Data for this task:
------------------------

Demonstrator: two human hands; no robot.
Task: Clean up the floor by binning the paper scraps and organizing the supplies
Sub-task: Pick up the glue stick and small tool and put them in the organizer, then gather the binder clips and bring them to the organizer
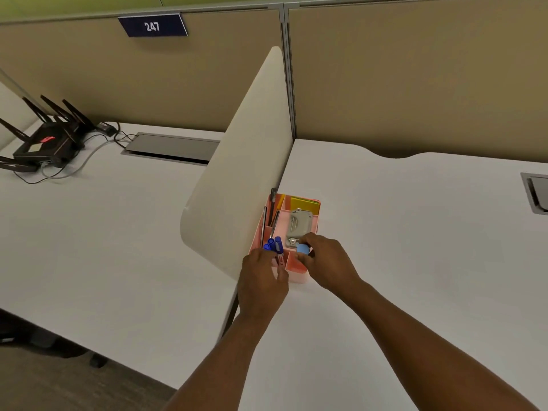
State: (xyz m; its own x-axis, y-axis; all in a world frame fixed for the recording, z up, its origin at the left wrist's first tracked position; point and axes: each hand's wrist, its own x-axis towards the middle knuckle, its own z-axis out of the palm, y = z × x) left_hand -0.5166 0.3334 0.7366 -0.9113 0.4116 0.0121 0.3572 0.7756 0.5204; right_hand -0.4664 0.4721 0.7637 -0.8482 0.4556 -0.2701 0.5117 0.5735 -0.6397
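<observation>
A pink desk organizer (297,276) stands on the white desk against a cream divider. In it are a grey stapler (299,228), yellow and orange sticky notes (305,204), and pens and pencils (274,215). My left hand (262,278) grips blue markers (274,246) that stand in the organizer's front left compartment. My right hand (327,262) pinches a light blue round-capped object (303,249) over the front right compartment. No paper scraps are in sight.
The cream divider (246,173) separates two white desks (415,247). A black router (44,143) with antennas and cables sits far left. Grey cable hatches (175,148) lie at the back left, with another hatch (538,192) at the right edge. Floor (59,381) shows at lower left.
</observation>
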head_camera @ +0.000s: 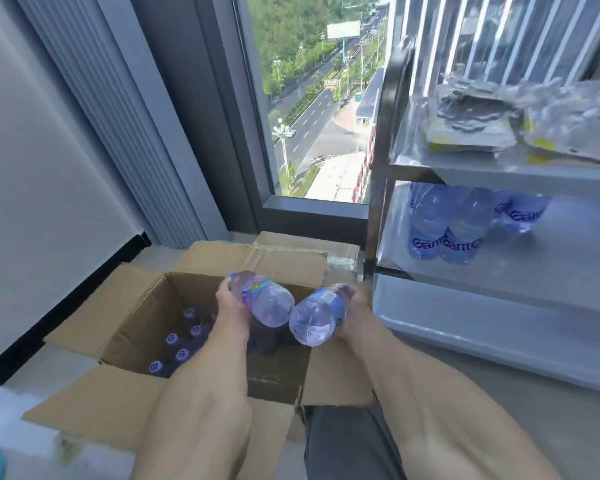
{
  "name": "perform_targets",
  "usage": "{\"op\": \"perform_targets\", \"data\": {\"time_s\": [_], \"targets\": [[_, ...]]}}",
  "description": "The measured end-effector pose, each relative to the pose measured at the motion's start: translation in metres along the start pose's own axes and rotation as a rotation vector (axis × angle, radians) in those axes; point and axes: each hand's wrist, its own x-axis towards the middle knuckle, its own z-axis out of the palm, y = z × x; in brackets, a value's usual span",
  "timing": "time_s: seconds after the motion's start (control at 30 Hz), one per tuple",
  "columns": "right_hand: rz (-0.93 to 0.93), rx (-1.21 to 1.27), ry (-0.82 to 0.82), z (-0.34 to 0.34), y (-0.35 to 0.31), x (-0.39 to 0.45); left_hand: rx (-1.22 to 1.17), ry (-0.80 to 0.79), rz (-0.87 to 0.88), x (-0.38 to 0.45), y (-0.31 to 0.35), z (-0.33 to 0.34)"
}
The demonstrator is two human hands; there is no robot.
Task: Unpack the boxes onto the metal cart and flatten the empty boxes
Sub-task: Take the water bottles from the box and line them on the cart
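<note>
Nearest the camera, two bare forearms reach forward over a grey trouser leg (pixel 347 445) toward an open cardboard box (pixel 136 313) on the floor. Its four flaps are folded outward, the near-right flap lying just under the right forearm, the left flap pointing toward the black skirting (pixel 66 306) of the white wall.

The left hand (pixel 227 299) is wrapped round the neck end of a water bottle (pixel 264 299) with a colourful label, held tilted above the box opening. The right hand (pixel 352 313) grips a second water bottle (pixel 317 317) by its upper part, base turned toward the camera (the two bottles sit just beside each other, nearly touching). Below the left forearm, purple bottle caps (pixel 177 348) stand in the left part of the box; the part under the hands is dark and hard to read.

Just right of the right hand rises the metal cart (pixel 499 296), its lower shelf edge near the wrist. On the middle shelf stand wrapped water bottles (pixel 444 233), with bare shelf to their right. The top shelf carries crumpled plastic packets (pixel 471 126). Beyond the box, a second closed box (pixel 309 242) sits against the window frame (pixel 312 213).
</note>
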Motion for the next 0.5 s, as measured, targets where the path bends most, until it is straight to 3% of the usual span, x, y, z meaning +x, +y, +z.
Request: {"op": "perform_targets", "data": {"time_s": [0.13,0.23,0.3,0.4,0.5], "targets": [[0.108,-0.072,0.137,-0.063,-0.015,0.014,0.301,-0.163,-0.195,-0.034,-0.028,0.040],[0.174,-0.070,0.110,-0.126,-0.026,0.070,0.532,-0.177,-0.239,-0.053,-0.052,0.068],[0.218,-0.009,0.101,-0.136,-0.042,0.031,0.620,-0.198,-0.205,-0.065,-0.069,0.081],[0.115,0.092,0.046,-0.144,-0.062,-0.034,0.691,-0.276,-0.089,-0.095,-0.086,0.103],[0.110,0.232,0.061,-0.174,-0.074,-0.051,0.691,-0.313,-0.073,-0.126,-0.101,0.128]]}}
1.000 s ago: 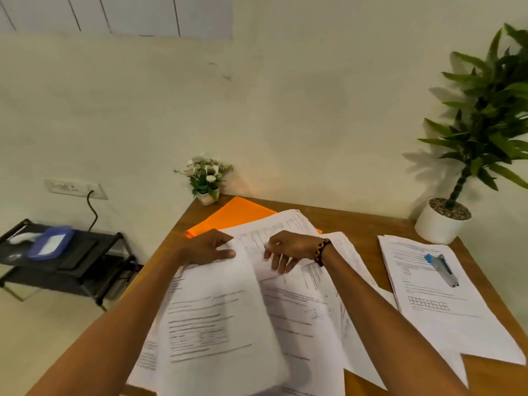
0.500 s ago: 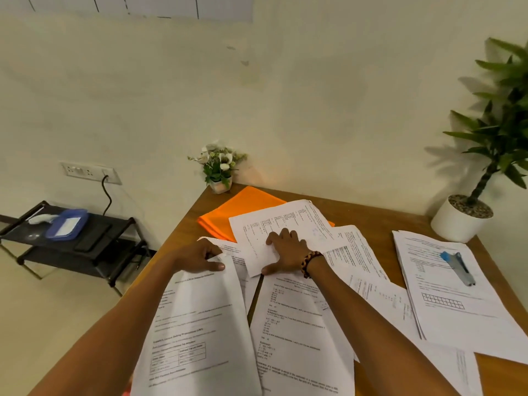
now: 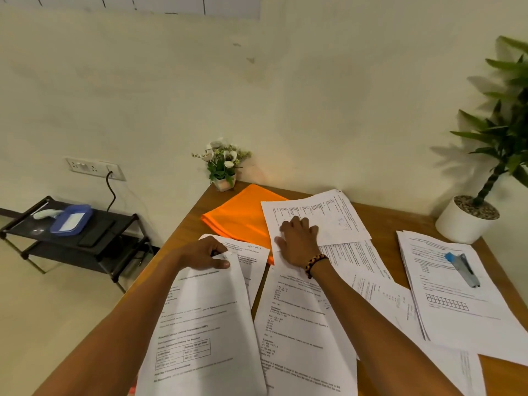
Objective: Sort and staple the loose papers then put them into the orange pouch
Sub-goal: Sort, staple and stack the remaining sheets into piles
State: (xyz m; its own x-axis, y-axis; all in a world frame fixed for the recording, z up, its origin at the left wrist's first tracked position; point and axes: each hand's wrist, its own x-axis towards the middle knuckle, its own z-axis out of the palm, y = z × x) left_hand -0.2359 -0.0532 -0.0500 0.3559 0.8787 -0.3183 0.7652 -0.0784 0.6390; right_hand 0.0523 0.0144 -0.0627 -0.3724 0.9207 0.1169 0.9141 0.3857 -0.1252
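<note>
Loose printed papers cover the wooden table [image 3: 394,221]. My left hand [image 3: 204,254] pinches the top edge of a printed sheet [image 3: 200,332] at the near left. My right hand [image 3: 298,238], with a beaded bracelet at the wrist, lies flat with spread fingers on another sheet [image 3: 337,215] farther back. The orange pouch [image 3: 240,215] lies flat at the table's far left, partly under that sheet. A blue and grey stapler [image 3: 463,268] rests on a separate paper stack [image 3: 457,307] at the right.
A small flower pot [image 3: 224,167] stands at the table's far left corner against the wall. A large plant in a white pot [image 3: 465,220] stands at the far right. A black low rack [image 3: 71,232] with a blue box sits on the floor to the left.
My right hand has slid a sheet away from me, up over the orange pouch's edge. My left hand has kept its grip on the near left sheet. The camera has tilted down and closer.
</note>
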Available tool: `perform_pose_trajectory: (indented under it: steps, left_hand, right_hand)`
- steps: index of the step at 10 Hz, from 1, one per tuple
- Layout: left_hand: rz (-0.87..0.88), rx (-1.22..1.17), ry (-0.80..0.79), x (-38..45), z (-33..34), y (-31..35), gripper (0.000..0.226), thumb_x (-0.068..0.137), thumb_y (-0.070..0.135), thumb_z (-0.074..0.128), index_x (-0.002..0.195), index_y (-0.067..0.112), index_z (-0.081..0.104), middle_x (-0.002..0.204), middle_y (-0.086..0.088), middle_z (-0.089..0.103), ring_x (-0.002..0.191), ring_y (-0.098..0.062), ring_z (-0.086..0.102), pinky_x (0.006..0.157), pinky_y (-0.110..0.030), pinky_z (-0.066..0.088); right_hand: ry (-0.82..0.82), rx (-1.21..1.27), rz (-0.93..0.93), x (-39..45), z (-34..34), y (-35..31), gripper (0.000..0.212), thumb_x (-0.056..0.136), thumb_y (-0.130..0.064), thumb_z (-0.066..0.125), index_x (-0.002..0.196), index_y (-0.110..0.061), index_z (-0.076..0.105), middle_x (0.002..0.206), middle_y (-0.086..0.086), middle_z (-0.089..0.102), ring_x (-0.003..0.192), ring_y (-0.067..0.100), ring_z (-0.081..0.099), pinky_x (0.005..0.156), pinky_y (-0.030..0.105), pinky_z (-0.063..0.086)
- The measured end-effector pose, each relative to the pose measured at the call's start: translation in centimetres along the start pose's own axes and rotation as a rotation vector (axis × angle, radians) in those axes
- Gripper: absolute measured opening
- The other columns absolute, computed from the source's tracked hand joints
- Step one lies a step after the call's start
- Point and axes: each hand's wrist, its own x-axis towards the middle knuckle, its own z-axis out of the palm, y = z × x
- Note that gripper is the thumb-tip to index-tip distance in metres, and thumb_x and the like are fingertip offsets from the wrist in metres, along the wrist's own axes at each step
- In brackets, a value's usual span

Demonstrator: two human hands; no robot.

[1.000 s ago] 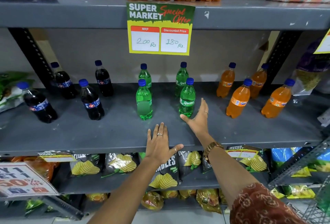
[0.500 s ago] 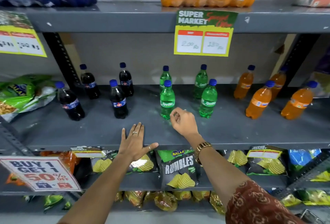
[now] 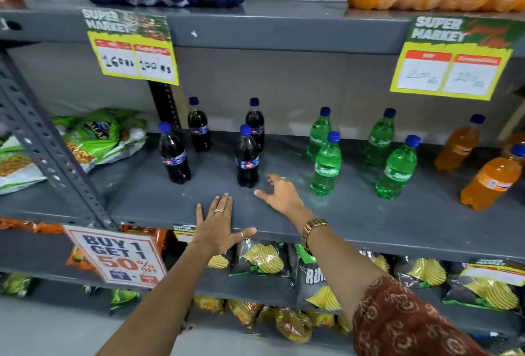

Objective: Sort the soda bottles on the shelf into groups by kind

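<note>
Head view – both hands empty: left hand (image 3: 217, 228) flat, right hand (image 3: 279, 195) fingers spread – orange bottles (image 3: 487, 181) cut off rt

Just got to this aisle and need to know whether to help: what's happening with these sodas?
A person is sorting soda bottles on the grey shelf. They stand in groups: four dark cola bottles at left, four green Sprite bottles in the middle, orange bottles at right. The left hand lies flat on the shelf edge. The right hand, empty and loosely open, hovers beside the front cola bottle.
</note>
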Motion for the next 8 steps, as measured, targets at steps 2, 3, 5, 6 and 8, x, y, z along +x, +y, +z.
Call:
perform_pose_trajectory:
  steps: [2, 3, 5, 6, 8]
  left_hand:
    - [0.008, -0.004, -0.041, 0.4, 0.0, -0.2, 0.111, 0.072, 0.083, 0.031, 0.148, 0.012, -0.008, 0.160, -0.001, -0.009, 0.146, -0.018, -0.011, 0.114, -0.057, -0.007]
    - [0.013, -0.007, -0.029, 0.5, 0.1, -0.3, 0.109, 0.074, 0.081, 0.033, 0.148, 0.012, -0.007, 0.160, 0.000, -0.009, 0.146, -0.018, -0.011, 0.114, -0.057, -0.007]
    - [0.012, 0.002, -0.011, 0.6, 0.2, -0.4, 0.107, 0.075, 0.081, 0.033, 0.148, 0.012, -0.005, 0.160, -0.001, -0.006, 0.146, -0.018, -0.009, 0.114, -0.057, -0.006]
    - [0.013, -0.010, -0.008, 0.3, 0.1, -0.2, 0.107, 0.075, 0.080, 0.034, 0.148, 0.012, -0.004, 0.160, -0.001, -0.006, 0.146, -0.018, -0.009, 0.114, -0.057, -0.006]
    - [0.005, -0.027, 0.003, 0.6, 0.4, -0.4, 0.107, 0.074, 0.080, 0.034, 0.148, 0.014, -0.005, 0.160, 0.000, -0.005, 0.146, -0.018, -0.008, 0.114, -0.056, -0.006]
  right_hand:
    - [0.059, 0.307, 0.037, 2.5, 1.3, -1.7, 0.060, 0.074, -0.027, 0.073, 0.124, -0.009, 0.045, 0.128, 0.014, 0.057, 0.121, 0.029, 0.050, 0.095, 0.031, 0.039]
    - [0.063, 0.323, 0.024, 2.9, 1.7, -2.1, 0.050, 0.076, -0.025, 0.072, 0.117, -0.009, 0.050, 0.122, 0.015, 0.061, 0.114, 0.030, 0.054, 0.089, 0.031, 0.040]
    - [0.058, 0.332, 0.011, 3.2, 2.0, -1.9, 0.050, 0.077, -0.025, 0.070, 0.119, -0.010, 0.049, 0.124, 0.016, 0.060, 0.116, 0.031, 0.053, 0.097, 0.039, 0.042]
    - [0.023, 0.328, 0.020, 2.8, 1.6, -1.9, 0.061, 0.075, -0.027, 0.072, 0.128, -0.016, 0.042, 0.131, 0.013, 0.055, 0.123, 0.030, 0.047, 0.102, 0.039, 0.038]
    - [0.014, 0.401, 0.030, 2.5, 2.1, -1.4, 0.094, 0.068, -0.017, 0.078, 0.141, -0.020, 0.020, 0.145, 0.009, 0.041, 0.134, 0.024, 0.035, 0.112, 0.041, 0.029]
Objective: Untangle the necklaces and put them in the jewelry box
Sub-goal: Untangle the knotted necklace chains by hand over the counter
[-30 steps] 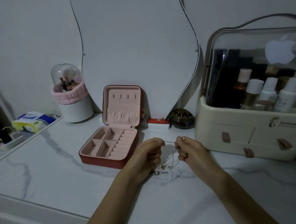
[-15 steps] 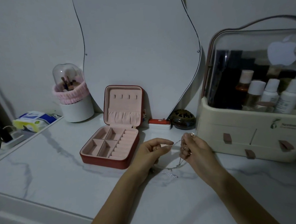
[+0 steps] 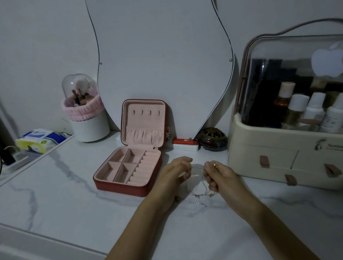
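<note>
White marble-look vanity top [image 3: 47,206], dim light. Tangled necklaces [image 3: 201,191]: loose ends trail on top, upper strand stretched between hands. Left hand [image 3: 176,172], right hand [image 3: 217,173] each pinch fine chain. Risk: hard pull cinches knot or snaps link. Open jewelry box [image 3: 117,183] behind-left, compartments bare.
</note>
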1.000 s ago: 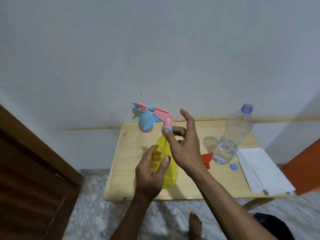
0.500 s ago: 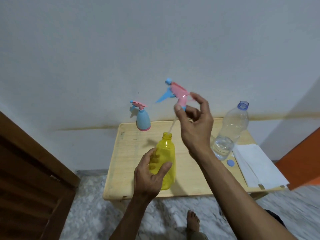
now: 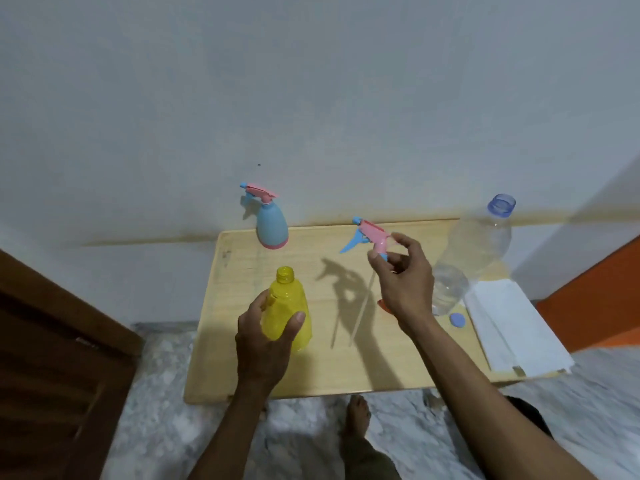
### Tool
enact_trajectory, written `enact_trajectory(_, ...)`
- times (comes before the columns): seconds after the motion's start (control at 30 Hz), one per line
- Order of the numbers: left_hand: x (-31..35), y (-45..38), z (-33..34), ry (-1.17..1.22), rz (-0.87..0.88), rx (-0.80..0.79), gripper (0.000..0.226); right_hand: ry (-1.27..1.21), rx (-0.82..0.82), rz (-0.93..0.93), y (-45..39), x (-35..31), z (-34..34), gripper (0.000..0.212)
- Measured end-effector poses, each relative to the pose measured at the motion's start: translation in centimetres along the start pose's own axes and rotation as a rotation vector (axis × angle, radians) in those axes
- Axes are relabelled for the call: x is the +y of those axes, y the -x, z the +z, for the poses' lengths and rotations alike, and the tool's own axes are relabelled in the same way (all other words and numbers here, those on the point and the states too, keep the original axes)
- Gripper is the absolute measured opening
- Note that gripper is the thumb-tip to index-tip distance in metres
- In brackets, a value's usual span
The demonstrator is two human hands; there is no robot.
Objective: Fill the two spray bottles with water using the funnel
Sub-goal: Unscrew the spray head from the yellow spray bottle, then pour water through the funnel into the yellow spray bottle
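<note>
My left hand (image 3: 265,341) grips the yellow spray bottle (image 3: 289,306), which stands upright on the wooden table (image 3: 381,368) with its neck uncovered. My right hand (image 3: 403,275) pinches the pink and blue spray head (image 3: 369,235) and holds it over the table, right of the yellow bottle, with its thin dip tube (image 3: 362,310) slanting down toward the tabletop. A blue spray bottle (image 3: 272,225) with its head on stands at the table's back edge. Only a sliver of the red funnel (image 3: 382,304) shows from behind my right wrist.
A clear water bottle (image 3: 474,254), uncapped and holding a little water, stands at the right, with its blue cap (image 3: 458,320) lying beside it. White paper sheets (image 3: 512,327) cover the table's right end. A dark wooden door (image 3: 52,358) is at left, and my bare foot (image 3: 358,417) is below.
My right hand has carried the spray head, lifted clear of the yellow bottle, down and to the right over the table. My left hand keeps hold of the bottle.
</note>
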State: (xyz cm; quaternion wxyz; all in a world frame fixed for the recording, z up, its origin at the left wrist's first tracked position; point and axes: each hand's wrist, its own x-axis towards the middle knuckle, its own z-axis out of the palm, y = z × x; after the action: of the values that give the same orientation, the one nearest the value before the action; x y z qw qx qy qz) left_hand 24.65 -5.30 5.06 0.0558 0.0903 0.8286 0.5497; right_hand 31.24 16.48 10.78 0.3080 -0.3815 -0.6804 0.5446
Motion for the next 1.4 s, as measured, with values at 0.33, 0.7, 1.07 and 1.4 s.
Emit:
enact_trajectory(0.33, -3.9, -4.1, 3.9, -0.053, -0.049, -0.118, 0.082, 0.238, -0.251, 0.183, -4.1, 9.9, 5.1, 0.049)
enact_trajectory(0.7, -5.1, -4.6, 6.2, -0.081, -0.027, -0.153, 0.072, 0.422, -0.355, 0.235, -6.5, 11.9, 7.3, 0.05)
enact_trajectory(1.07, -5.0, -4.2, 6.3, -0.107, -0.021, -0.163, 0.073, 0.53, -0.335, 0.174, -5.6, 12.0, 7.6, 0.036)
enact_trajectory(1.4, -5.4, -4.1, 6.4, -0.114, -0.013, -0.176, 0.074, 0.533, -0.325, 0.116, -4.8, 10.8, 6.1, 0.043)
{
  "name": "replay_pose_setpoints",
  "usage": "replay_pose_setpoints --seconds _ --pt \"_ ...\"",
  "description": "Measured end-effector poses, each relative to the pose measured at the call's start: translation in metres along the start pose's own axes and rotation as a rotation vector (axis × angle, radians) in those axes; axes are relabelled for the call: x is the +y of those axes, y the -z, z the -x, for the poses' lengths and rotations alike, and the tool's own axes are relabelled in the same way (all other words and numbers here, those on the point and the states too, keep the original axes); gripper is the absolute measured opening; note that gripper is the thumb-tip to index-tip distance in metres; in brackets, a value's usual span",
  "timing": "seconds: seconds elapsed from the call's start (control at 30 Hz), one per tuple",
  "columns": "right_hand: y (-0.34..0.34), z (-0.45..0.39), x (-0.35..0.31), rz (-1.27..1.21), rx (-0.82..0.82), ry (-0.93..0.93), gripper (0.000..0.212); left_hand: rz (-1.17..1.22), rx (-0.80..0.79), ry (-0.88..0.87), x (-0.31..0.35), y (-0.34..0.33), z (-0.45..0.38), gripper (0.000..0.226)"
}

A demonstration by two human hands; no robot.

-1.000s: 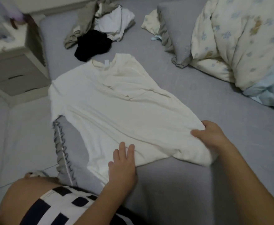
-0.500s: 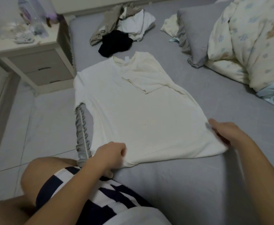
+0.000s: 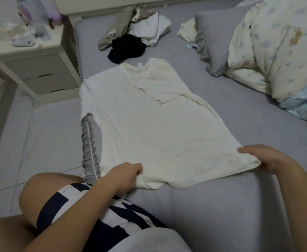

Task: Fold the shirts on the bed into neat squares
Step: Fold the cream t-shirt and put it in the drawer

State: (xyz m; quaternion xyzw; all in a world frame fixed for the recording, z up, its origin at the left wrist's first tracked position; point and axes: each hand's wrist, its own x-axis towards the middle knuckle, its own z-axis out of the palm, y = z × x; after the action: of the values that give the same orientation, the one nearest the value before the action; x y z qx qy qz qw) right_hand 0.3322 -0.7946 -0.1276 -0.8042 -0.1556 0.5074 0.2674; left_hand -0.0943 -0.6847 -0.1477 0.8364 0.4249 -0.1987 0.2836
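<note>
One cream shirt (image 3: 158,128) is lying flat on the grey bed (image 3: 230,206), its left hem corner being pinched by the left hand (image 3: 125,174). The right hand (image 3: 265,158) is gripping the right corner. Beyond its collar, one clothes pile (image 3: 132,35) is lying; no writing is readable.

Both hands, left hand (image 3: 125,174) and right hand (image 3: 269,159), grip the cream shirt (image 3: 158,124) hem on the bed (image 3: 230,206).
</note>
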Motion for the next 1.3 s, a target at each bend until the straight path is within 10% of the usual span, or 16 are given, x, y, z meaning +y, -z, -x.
replay_pose_setpoints --seconds 0.23,0.37,0.47,0.63,0.73,0.97,1.17,1.3 --pt "-0.011 -0.005 -0.014 0.515 0.312 0.102 0.010 0.219 -0.460 0.219 -0.002 0.011 0.008 0.032" --pt "-0.078 -0.012 -0.040 0.676 0.577 0.511 0.042 0.478 -0.191 0.177 0.000 0.013 0.001 0.030" --pt "-0.165 -0.012 -0.063 0.861 0.370 0.799 0.063 0.137 0.091 0.198 -0.003 0.006 0.000 0.017" --pt "-0.296 -0.033 -0.108 1.070 0.119 0.940 0.070 -0.214 -0.404 0.378 -0.023 0.010 -0.002 0.030" --pt "-0.352 -0.045 -0.147 1.150 0.034 0.970 0.070 -0.001 -0.364 0.359 -0.054 0.039 -0.010 0.032" --pt "-0.443 -0.080 -0.227 1.200 -0.034 1.042 0.067 0.313 0.512 0.536 -0.150 0.106 -0.081 0.037" --pt "-0.485 -0.114 -0.259 1.214 0.033 1.069 0.066 1.144 0.469 0.960 -0.239 0.127 -0.136 0.079" --pt "-0.494 -0.124 -0.250 1.237 0.114 1.102 0.070 1.947 0.298 0.850 -0.284 0.126 -0.154 0.082"
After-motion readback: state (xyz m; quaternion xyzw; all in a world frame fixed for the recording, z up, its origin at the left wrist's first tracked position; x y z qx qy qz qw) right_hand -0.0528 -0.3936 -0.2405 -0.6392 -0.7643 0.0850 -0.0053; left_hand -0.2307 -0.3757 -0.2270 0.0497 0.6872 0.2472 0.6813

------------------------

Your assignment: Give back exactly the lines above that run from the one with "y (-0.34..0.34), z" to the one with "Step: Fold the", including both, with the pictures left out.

Solution to this problem:
  "columns": "right_hand: y (-0.34..0.34), z (-0.45..0.39), x (-0.35..0.31), rz (-1.27..1.21), rx (-0.82..0.82), ry (-0.93..0.93), gripper (0.000..0.212); left_hand: rz (-1.17..1.22), rx (-0.80..0.79), ry (-0.88..0.87), x (-0.31..0.35), y (-0.34..0.33), z (-0.45..0.38), gripper (0.000..0.226)"
}

A demonstration by two human hands; no robot.

-1.000s: 
-0.500s: 
+0.000s: 

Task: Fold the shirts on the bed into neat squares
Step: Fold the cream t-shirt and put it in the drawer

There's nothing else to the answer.